▶ Problem to work on:
What lines of the material below include the string "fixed"? Copy all of them.

[Information shown]

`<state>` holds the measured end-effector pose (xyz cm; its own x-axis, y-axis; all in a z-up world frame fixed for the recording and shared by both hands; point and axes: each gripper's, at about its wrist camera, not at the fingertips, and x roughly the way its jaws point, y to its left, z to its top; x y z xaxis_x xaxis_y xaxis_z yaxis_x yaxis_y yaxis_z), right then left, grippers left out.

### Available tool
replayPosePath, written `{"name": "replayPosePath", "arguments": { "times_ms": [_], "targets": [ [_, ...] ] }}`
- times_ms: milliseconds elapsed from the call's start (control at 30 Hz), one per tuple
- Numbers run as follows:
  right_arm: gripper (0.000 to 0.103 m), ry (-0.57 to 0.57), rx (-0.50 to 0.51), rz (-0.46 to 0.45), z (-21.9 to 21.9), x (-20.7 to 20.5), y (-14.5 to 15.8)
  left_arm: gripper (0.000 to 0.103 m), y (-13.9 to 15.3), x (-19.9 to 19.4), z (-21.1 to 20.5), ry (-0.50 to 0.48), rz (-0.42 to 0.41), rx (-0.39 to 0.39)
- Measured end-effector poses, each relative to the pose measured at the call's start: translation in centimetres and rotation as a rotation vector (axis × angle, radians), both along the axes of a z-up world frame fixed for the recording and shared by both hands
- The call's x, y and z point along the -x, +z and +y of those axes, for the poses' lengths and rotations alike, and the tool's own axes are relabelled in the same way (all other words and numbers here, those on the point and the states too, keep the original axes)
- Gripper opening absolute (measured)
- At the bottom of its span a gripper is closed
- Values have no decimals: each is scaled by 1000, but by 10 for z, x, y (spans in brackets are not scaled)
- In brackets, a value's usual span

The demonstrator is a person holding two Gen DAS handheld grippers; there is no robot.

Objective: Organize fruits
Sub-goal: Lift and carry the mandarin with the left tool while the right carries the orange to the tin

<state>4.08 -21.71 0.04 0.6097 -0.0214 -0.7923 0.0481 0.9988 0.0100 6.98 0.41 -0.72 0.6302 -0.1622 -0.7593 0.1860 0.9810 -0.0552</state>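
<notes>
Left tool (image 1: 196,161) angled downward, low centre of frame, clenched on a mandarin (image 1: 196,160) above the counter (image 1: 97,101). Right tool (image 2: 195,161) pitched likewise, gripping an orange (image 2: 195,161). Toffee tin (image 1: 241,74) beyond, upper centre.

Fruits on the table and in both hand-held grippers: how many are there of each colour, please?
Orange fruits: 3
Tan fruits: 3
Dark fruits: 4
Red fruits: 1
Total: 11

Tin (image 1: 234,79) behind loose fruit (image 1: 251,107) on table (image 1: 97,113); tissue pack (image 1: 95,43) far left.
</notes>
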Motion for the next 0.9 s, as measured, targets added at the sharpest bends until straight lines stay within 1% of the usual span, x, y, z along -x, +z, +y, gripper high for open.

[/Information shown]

▶ Response below:
`<state>` holds the measured end-effector pose (xyz cm; its own x-axis, y-axis; all in a z-up world frame fixed for the recording and shared by both hands; point and axes: each gripper's, at about its wrist camera, not at the fingertips, and x roughly the way its jaws point, y to its left, z to its top; x y z xaxis_x xaxis_y xaxis_z yaxis_x yaxis_y yaxis_z), right then left, grippers left out.
- Measured end-effector poses, each relative to the pose measured at the call's start: translation in centimetres and rotation as a rotation vector (axis × angle, radians), both along the axes of a z-up world frame fixed for the recording and shared by both hands

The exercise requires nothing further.